* **GIVEN MATERIAL**

Content starts

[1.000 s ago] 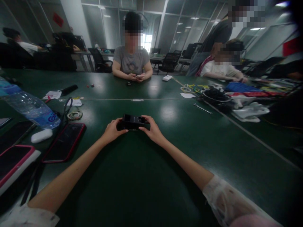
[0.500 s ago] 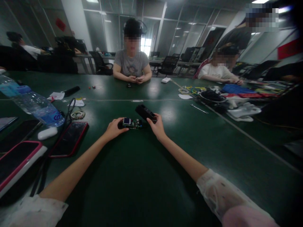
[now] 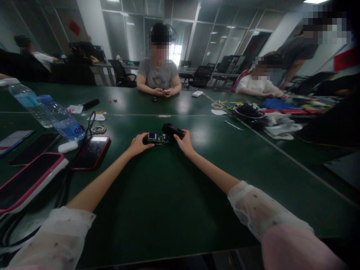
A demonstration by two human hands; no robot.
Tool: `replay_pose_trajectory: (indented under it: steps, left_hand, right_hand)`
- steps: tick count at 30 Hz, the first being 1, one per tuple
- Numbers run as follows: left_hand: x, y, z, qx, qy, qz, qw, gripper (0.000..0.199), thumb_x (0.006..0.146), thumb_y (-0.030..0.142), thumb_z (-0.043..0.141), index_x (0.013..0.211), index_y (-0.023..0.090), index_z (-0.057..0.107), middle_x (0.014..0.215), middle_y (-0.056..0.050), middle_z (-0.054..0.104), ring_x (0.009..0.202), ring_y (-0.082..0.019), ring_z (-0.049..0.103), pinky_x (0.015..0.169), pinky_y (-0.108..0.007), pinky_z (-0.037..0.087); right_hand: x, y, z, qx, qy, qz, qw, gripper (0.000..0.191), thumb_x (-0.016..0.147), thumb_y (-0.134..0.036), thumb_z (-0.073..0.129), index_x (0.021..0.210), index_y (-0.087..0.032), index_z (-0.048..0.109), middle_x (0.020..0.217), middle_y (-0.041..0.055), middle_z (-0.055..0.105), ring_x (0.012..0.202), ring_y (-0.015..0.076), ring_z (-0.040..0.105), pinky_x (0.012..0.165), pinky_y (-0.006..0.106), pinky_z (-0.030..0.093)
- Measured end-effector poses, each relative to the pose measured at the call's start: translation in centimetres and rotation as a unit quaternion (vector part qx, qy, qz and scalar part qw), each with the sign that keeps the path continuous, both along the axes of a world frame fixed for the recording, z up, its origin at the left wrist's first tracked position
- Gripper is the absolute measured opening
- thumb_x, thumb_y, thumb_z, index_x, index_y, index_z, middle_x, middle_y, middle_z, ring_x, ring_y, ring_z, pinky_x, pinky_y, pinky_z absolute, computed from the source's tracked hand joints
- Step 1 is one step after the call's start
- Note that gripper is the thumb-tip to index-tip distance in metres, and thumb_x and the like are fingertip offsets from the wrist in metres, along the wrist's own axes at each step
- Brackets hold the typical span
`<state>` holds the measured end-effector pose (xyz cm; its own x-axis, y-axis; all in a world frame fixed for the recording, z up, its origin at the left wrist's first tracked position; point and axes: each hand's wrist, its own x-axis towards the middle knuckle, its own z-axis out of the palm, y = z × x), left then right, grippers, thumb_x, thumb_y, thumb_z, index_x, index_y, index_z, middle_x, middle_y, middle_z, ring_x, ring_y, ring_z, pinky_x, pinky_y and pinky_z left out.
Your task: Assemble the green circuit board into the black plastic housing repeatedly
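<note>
My left hand [image 3: 140, 144] is closed on the left end of a small green circuit board [image 3: 160, 140], thumb at the near edge and fingers behind. A little square screen [image 3: 152, 136] sits on the board's left part. My right hand [image 3: 185, 142] grips a black plastic casing [image 3: 170, 129] by its right end. The casing is tilted, with its left end just behind the board's right end; whether the two touch I cannot tell. Both are over the dark green table [image 3: 168, 195].
At left are water bottles [image 3: 60, 118], a red-edged phone [image 3: 92, 153], a pink-rimmed phone [image 3: 33, 180] and a white case [image 3: 68, 146]. A wrench [image 3: 233, 125], cables [image 3: 247, 110] and white gloves [image 3: 282, 127] lie at right. A person [image 3: 159, 73] sits across the table.
The casing in my right hand has come lower and closer to the circuit board. The view has shifted, showing the table's near edge. Both hands keep their holds.
</note>
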<state>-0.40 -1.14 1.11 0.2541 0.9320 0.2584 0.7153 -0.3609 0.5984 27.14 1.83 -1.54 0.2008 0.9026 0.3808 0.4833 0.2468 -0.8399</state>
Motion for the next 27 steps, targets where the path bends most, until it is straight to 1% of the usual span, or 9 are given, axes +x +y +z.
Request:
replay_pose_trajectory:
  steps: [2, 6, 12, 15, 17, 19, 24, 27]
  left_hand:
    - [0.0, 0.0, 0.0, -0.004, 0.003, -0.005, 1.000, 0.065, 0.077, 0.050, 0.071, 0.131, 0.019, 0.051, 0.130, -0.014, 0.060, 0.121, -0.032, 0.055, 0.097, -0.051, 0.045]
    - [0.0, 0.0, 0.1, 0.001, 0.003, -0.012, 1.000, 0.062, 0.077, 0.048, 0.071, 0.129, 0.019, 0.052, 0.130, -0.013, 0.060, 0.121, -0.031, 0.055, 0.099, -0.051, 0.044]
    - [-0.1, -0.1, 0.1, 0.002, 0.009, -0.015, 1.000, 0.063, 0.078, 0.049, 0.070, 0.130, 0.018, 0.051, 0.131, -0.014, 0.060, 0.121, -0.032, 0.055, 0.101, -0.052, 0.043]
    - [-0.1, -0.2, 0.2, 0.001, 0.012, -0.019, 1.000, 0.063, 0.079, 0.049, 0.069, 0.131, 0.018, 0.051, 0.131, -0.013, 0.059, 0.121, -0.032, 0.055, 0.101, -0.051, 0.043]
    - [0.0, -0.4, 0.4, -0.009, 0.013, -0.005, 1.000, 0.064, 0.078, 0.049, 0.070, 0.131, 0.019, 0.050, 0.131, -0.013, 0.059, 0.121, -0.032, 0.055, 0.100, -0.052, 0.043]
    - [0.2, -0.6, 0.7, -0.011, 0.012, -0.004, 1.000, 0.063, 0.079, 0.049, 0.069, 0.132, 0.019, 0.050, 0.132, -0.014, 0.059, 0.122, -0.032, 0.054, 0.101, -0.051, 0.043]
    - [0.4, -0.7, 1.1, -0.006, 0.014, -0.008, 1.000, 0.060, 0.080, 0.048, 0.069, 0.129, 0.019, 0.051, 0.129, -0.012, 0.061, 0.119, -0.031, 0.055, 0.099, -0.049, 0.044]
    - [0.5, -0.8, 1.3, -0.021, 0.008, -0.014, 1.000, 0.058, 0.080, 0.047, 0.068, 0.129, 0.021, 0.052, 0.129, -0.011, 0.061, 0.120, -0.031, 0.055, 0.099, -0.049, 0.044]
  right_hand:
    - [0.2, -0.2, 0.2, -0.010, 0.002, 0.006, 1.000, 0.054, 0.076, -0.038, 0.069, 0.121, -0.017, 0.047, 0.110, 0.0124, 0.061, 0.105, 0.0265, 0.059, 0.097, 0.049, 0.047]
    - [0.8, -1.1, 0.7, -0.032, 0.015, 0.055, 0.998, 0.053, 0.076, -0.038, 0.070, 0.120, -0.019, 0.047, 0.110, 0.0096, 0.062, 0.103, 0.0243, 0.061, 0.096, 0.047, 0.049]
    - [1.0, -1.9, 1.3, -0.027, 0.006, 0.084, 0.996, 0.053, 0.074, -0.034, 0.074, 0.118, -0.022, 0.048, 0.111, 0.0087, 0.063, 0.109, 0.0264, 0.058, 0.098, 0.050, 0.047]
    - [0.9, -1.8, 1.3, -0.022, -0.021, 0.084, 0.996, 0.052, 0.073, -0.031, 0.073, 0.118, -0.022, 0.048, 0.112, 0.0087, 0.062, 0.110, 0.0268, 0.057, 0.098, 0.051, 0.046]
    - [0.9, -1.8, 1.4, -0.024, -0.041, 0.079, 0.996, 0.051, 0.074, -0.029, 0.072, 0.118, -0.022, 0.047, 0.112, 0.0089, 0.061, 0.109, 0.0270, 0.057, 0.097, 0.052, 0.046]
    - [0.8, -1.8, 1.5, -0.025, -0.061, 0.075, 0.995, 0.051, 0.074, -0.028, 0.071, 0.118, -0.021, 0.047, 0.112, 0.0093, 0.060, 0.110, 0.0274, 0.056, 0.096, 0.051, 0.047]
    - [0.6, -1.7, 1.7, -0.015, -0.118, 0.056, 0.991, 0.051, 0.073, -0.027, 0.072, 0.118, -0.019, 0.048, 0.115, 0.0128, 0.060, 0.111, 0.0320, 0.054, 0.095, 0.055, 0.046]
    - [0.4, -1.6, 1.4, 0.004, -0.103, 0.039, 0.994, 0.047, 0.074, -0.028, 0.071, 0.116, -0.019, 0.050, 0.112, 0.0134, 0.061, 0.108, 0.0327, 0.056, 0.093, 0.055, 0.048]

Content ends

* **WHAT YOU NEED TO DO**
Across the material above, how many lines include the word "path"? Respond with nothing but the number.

* **RESULT FOR THIS TASK**
2